Tochiaika strawberries also have a firmer skin, reducing the number of strawberries that are damaged during shipping. reducing food wastewhich also has climate consequences. In the United States, where strawberries are grown mostly in the warmer climates of California and Florida, buyers throw away an estimated one-third of the crop, partly because of how fragile they are.
And instead of heaters, some farmers in Tochigi use something called a “water curtain,” a trickle of water that surrounds the greenhouses and keeps the temperature inside constant, though it requires access to plenty of groundwater. “Farmers can save on fuel costs and help fight global warming,” said Takayuki Matsumoto, a member of the team that helped develop the Tochiaika strawberry. “That’s ideal.
Further efforts await us. Researchers in the northeastern city of Sendai have been investigating ways to use solar energy to maintain the temperature inside strawberry greenhouses.
Ms. Yoshimura, a strawberry farmer in Minoh, worked in agriculture for ten years before deciding that she wanted to do away with her giant industrial heater in the winter of 2021.
The young mother of one, with another on the way, has spent most of her days reading about climate change during the pandemic. A series of devastating floods in 2018 that destroyed a patch of paradise on the farm she runs with her husband also awakened her to the dangers of global warming. “I realized I had to change the way I farm for the sake of my children,” she said.

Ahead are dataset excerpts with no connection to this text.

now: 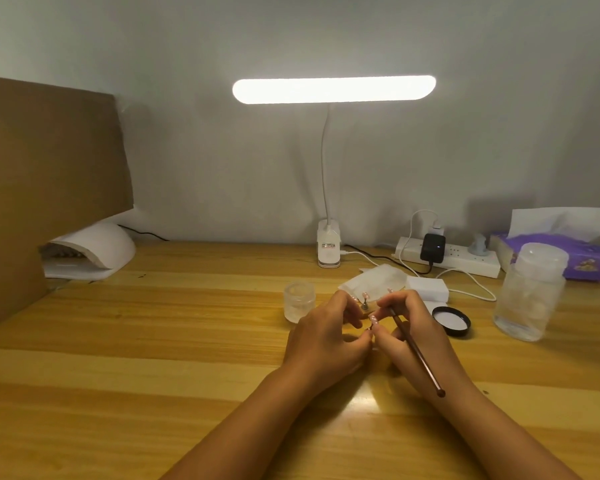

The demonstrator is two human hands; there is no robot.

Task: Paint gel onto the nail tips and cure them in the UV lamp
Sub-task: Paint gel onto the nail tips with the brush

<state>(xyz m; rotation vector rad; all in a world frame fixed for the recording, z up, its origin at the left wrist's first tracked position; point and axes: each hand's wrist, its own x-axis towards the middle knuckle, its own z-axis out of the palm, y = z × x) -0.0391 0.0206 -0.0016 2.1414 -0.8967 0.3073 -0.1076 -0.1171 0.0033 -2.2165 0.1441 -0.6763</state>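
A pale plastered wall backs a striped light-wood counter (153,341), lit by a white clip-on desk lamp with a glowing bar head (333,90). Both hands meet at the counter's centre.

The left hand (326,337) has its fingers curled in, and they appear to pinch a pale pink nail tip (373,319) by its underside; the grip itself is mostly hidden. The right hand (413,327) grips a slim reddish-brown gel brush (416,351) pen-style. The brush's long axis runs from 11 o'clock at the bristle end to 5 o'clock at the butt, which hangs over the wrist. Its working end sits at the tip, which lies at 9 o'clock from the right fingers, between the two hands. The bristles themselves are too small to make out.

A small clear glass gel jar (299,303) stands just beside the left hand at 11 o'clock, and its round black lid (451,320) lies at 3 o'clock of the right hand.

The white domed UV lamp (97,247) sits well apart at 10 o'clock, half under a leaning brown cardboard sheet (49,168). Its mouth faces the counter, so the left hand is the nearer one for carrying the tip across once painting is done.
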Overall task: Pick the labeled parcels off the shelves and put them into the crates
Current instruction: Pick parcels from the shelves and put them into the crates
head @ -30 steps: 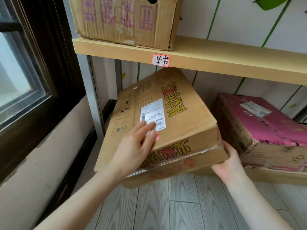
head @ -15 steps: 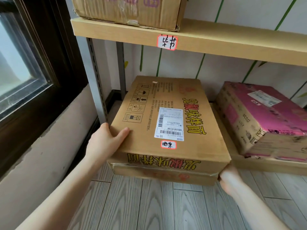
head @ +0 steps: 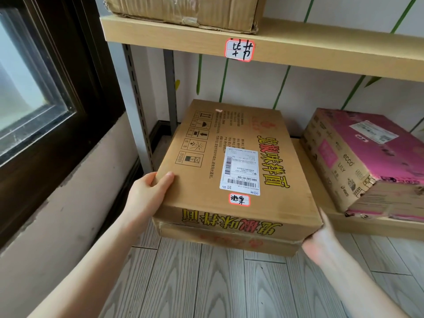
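Parcel [head: 231,171] gripped at near corners, left hand [head: 146,193], right hand [head: 321,242]

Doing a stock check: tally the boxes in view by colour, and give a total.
Brown cardboard boxes: 2, the noodle box held by the hands and the box on the upper shelf
Pink boxes: 1, the pink box on the lower shelf
Total: 3

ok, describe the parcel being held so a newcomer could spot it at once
Under the wooden shelf with the handwritten tag, look left. The flat brown carton sits in the grip of the left hand and right hand. Unlike the pink box beside it, it has yellow lettering.
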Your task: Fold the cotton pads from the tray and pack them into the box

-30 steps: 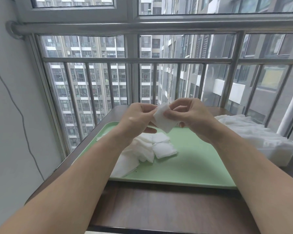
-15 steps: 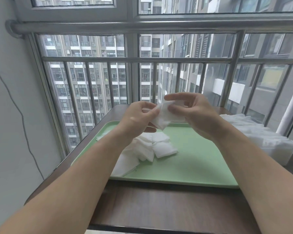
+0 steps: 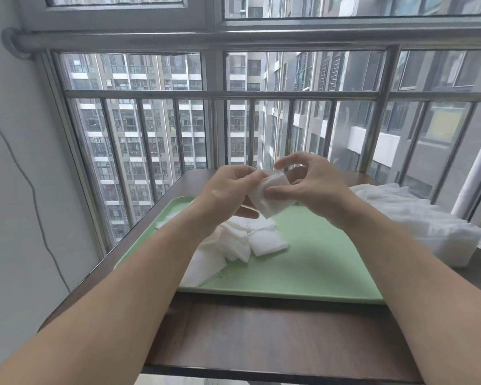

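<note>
The left hand (image 3: 228,190) pinches one cotton pad (image 3: 272,198) in its fingers above the green tray (image 3: 317,268). The right hand (image 3: 311,187) pinches it too. A loose pinch could let the fold pop open. The box (image 3: 442,245) on the right looks full, so pads might spill.

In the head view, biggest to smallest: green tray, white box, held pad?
Largest to smallest:
1. green tray
2. white box, partly behind an arm
3. held pad, clearly smallest
</note>
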A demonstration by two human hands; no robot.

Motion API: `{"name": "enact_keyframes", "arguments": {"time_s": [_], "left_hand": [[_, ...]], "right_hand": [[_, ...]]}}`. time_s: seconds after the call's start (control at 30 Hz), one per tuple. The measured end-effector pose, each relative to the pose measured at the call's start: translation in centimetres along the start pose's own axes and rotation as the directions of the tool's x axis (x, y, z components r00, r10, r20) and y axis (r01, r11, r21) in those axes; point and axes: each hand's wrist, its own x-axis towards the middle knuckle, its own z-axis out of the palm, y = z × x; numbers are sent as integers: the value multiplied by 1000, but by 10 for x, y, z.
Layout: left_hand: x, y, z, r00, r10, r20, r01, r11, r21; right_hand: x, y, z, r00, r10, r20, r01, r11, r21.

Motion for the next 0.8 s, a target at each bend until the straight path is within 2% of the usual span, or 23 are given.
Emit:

But in mountainous Minoh, temperatures can drop as low as 20 degrees Fahrenheit, or about minus 7 degrees Celsius, levels at which strawberry plants would normally go dormant. So she dove into agricultural studies to try to find another way to send her strawberries outside during the lucrative winter months while not using fossil fuel heating.
She read that strawberries sense temperature through a part of the plant known as the corolla, or short, thickened stem at the base of the plant. If she could use groundwater, which is generally at a constant temperature, to protect the crown from freezing, she would not have to rely on industrial heating, she reasoned.
Mrs. Yoshimura equipped her strawberry beds with a simple irrigation system. She covered her strawberries with plastic for extra insulation at night.
She emphasizes that her cultivation methods are in development. But after her berries survived the cold weather in December, she took her industrial heater, which had been left on standby in one corner of her greenhouse, and sold it.
She is now working to gain local recognition for her “non-warm” strawberries. “It would be nice,” she said, “if we could do strawberries when it’s natural.”